HEEFT DE VOLGENDE VERORDENING VASTGESTELD:

Artikel 1

Verordening (EG) nr. 1085/2006 wordt als volgt gewijzigd:

(1) In artikel 19 wordt het volgende lid toegevoegd:

"9. De leden 1 tot en met 8 laten de deelneming onverlet van categorieën van organisaties die daarvoor, gezien de doelstellingen van de actie, door hun karakter of hun vestigingsplaats, in aanmerking komen."

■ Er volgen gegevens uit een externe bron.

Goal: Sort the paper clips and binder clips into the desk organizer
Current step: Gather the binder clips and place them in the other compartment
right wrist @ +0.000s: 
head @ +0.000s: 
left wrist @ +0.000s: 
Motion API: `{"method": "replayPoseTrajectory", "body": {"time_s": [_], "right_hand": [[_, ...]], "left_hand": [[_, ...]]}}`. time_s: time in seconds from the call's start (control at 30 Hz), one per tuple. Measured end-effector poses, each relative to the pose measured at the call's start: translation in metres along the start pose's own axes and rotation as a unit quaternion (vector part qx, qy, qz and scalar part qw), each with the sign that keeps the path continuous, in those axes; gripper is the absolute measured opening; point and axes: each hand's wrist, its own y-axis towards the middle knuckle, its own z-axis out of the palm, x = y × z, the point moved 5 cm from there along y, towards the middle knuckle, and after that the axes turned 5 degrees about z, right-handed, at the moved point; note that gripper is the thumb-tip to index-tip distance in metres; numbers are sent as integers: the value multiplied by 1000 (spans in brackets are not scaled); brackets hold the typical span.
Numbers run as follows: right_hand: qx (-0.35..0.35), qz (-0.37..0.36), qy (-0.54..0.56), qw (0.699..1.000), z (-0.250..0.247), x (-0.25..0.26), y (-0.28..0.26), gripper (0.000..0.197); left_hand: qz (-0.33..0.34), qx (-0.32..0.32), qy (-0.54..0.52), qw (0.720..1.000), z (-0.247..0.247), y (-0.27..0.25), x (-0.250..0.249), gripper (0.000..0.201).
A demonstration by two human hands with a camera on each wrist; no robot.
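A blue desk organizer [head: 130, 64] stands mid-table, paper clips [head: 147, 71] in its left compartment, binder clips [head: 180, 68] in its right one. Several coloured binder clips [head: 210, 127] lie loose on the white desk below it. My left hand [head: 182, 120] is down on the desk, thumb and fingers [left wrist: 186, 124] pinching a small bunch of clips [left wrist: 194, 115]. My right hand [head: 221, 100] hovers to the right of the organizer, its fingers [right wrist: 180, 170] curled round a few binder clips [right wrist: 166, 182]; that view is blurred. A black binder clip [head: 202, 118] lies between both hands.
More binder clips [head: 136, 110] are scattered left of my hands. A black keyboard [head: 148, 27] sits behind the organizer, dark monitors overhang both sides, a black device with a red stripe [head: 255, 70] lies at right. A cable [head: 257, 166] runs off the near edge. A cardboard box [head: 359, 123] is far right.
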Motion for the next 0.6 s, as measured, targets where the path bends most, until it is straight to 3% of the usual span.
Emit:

(2) In artikel 25, lid 1, wordt de tweede alinea vervangen door:

"Die verordeningen, alsook Verordening (EG) nr. 2666/2000, blijven van toepassing voor rechtshandelingen en vastleggingen voor de begrotingsjaren voorafgaande aan 2007, voor de toepassing van artikel 31 van de Akte betreffende de toetredingsvoorwaarden voor de Republiek Bulgarije en Roemenië en de aanpassing van de Verdragen waarop de Europese Unie is gegrond(*), en voor de toepassing van artikel 3 van Verordening (EG) nr. 389/2006(**).

______________________________

* PB L 157 van 21.6.2005, blz. 203.

** PB L 65 van 7.3.2006, blz. 5."

(3) In bijlage I wordt voor Kroatië de volgende vermelding ingevoegd:

"— IJsland"

en wordt na Kroatië de volgende vermelding ingevoegd:          "— Montenegro".

(4) In bijlage II worden de volgende vermeldingen geschrapt:

"— IJsland

— Montenegro".

Artikel 2

Deze verordening treedt in werking op de dag volgende op die van haar bekendmaking in het Publicatieblad van de Europese Unie.

Deze verordening is verbindend in al haar onderdelen en is rechtstreeks toepasselijk in elke lidstaat.

Gedaan te […],

Voor het Europees Parlement                       Voor de Raad

De voorzitter                                                  De voorzitter

([1])            PB L 210 van 31.7.2006, blz. 82.

([2])            PB L 170 van 29.6.2007, blz. 1.

([3])            PB L 65 van 7.3.2006, blz. 5.

([4])            PB C [...] van [...], blz. [...].

([5])            PB L 210 van 31.7.2006, blz. 82.

([6])            PB L 65 van 7.3.2006, blz. 5.

([7])            PB L 375 van 23.12.1989, blz. 11.